Two-tiered Online Optimization of Region-wide Datacenter Resource Allocation via Deep Reinforcement Learning

Chang-Lin Chen,Hanhan Zhou,Jiayu Chen,Mohammad Pedramfar,Vaneet Aggarwal,Tian Lan,Zheqing Zhu,Chi Zhou,Tim Gasser,Pol Mauri Ruiz,Vijay Menon,Neeraj Kumar,Hongbo Dong

This paper addresses the important need for advanced techniques in continuously allocating workloads on shared infrastructures in data centers, a problem arising due to the growing popularity and scale of cloud computing. It particularly emphasizes the scarcity of research ensuring guaranteed capacity in capacity reservations during large-scale failures. To tackle these issues, the paper presents scalable solutions for resource management. It builds on the prior establishment of capacity reservation in cluster management systems and the two-level resource allocation problem addressed by the Resource Allowance System (RAS). Recognizing the limitations of Mixed Integer Linear Programming (MILP) for server assignment in a dynamic environment, this paper proposes the use of Deep Reinforcement Learning (DRL), which has been successful in achieving long-term optimal results for time-varying systems. A novel two-level design that utilizes a DRL-based algorithm is introduced to solve optimal server-to-reservation assignment, taking into account of fault tolerance, server movement minimization, and network affinity requirements due to the impracticality of directly applying DRL algorithms to large-scale instances with millions of decision variables. The paper explores the interconnection of these levels and the benefits of such an approach for achieving long-term optimal results in the context of large-scale cloud systems. We further show in the experiment section that our two-level DRL approach outperforms the MIP solver and heuristic approaches and exhibits significantly reduced computation time compared to the MIP solver. Specifically, our two-level DRL approach performs 15% better than the MIP solver on minimizing the overall cost.

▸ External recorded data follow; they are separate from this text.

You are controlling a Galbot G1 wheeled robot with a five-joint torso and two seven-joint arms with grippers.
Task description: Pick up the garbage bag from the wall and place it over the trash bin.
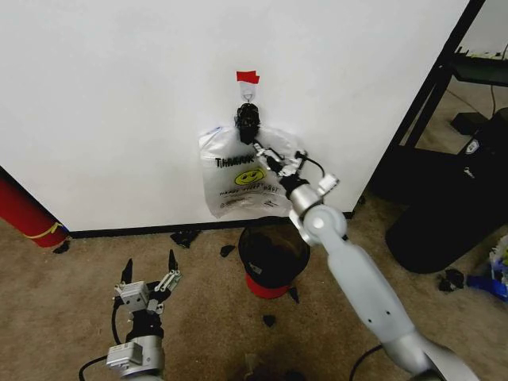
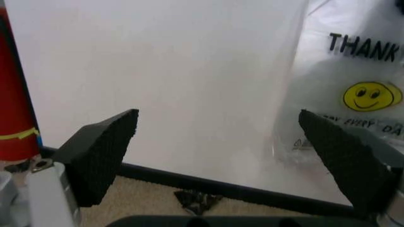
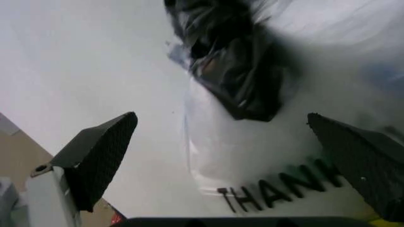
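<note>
The garbage bag (image 1: 238, 178), translucent white with black "THANK YOU" print and a yellow smiley, hangs flat on the wall (image 1: 119, 103). A black knot (image 1: 248, 123) gathers its top under a hook and a piece of red tape (image 1: 248, 77). My right gripper (image 1: 278, 161) is open at the bag's upper right, just below the knot. In the right wrist view, the right gripper (image 3: 221, 117) spreads wide before the knot (image 3: 233, 71) and bag (image 3: 277, 156). The trash bin (image 1: 274, 252), black mesh with a red base, stands on the floor under the bag. My left gripper (image 1: 151, 278) is open, low over the carpet; in its wrist view the left gripper (image 2: 219, 113) faces the wall, the bag (image 2: 353, 94) to one side.
A big black bin (image 1: 444, 214) and a black frame (image 1: 440, 79) stand at the right. A red cylinder (image 1: 24, 210) leans at the left against the wall. Black scraps (image 1: 184, 236) lie on the carpet along the baseboard (image 1: 135, 230).
</note>
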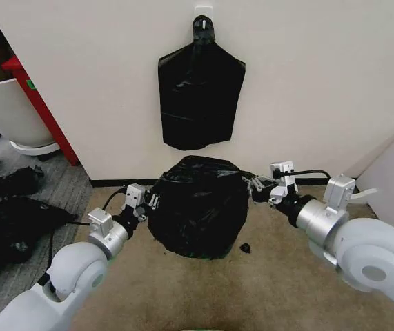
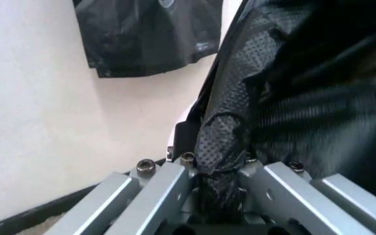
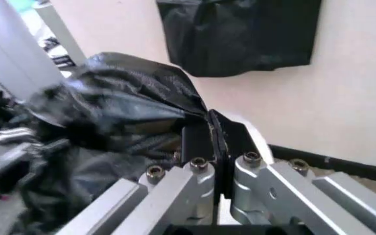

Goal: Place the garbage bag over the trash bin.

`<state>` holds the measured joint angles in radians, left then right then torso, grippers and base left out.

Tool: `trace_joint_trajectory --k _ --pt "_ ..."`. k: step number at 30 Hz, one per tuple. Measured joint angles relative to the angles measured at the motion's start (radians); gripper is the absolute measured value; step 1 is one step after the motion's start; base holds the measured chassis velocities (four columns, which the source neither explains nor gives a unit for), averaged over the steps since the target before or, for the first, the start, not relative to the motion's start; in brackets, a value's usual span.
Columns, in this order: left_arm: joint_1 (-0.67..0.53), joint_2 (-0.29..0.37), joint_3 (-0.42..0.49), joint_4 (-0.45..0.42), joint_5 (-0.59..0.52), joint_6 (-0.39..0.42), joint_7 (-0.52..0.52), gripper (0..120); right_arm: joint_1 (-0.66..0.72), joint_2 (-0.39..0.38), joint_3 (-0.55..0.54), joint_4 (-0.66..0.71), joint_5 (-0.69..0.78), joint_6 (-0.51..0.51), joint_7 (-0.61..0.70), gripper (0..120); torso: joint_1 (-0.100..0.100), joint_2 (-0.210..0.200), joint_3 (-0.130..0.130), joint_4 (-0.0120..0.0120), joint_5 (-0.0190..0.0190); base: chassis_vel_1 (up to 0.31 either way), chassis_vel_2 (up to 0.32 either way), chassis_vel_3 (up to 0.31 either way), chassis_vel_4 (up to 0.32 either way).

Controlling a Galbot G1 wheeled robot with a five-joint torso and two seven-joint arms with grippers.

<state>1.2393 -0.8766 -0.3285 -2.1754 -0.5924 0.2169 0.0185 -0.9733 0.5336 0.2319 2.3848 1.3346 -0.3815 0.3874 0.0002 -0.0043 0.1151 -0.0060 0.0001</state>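
You have the thin glossy black plastic garbage bag [image 1: 198, 207] pinched by closed jaws at nine and three o'clock, left gripper [image 1: 150, 201] and right gripper [image 1: 257, 186] spreading it; it drapes over, and hides, whatever stands beneath, presumably the bin.

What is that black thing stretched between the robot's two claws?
The garbage bag. In the head view it spans the gap, with the left gripper shut on one edge and the right gripper shut on the other.
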Motion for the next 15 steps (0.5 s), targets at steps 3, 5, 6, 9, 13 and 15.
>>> trace_joint_trajectory --k 3,5,6,9,13,15 --pt "0.0 -0.001 -0.003 0.001 -0.005 -0.01 0.01 0 0.002 -0.012 0.0 -0.024 -0.008 -0.004 -0.017 0 0.0 0.0 0.0 0.0 0.0 0.0 0.0 0.0 0.0" --pt "0.0 -0.004 -0.005 0.002 -0.011 -0.015 0.019 0 0.003 -0.019 -0.003 -0.043 -0.014 -0.007 -0.034 0 0.0 0.0 0.0 0.0 0.0001 0.0 0.0 0.0 0.0" --pt "0.001 -0.006 -0.006 0.003 -0.014 -0.02 0.025 0 0.003 -0.021 -0.004 -0.056 -0.019 -0.009 -0.043 0 0.0 0.0 0.0 0.0 0.0 0.0 0.0 0.0 0.0" --pt "0.006 -0.009 -0.007 0.006 -0.02 -0.028 0.031 0 0.0 -0.025 -0.006 -0.074 -0.032 -0.009 -0.065 0 0.0 0.0 0.0 0.0 0.0002 0.0 0.0 0.0 0.0" --pt "0.009 -0.015 -0.007 0.01 -0.037 -0.037 0.034 0 -0.013 -0.029 -0.007 -0.095 -0.054 -0.01 -0.094 0 0.0 0.0 0.0 0.0001 0.0 0.0 0.0 0.0 0.0" --pt "0.009 -0.017 -0.007 0.011 -0.055 -0.041 0.034 0 -0.028 -0.029 -0.007 -0.11 -0.08 -0.01 -0.111 0 0.0 0.0 0.0 0.0 0.0 0.0 0.0 0.0 0.0"
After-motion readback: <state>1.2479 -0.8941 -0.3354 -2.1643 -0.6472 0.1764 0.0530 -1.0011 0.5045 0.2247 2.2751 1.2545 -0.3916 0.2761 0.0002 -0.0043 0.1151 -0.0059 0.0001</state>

Also, it uses only 26 seconds to execute 30 rounds of decision making, while the MIP solver needs nearly an hour.

翻译：本文针对云计算日益普及和规模扩大所引发的共享基础设施上工作负载持续分配问题，提出了对先进技术的迫切需求。特别强调了大规模故障期间确保容量预留保证这一研究空白。为解决这些问题，本文提出了可扩展的资源管理方案。该方案建立在集群管理系统容量预留机制及资源配额系统（RAS）处理的双层资源分配问题基础上。鉴于混合整数线性规划（MILP）在动态环境下服务器分配的局限性，本文提出采用深度强化学习（DRL）方法——该方法已被证明能有效实现时变系统的长期最优结果。针对直接应用DRL算法处理含数百万决策变量的大规模实例的不可行性，本文创新性地设计了基于DRL算法的双层架构，在考虑容错性、服务器迁移最小化及网络亲和性需求的前提下，求解最优服务器-预留分配问题。论文探讨了各层级间的相互关联性，以及该方法在大规模云系统中实现长期最优结果的优势。实验部分进一步表明，我们的双层DRL方法在性能上优于MIP求解器和启发式方法，且计算时间较MIP求解器显著缩短。具体而言，在最小化总体成本方面，双层DRL方法较MIP求解器提升15%性能；在完成30轮决策时仅需26秒，而MIP求解器需要近1小时。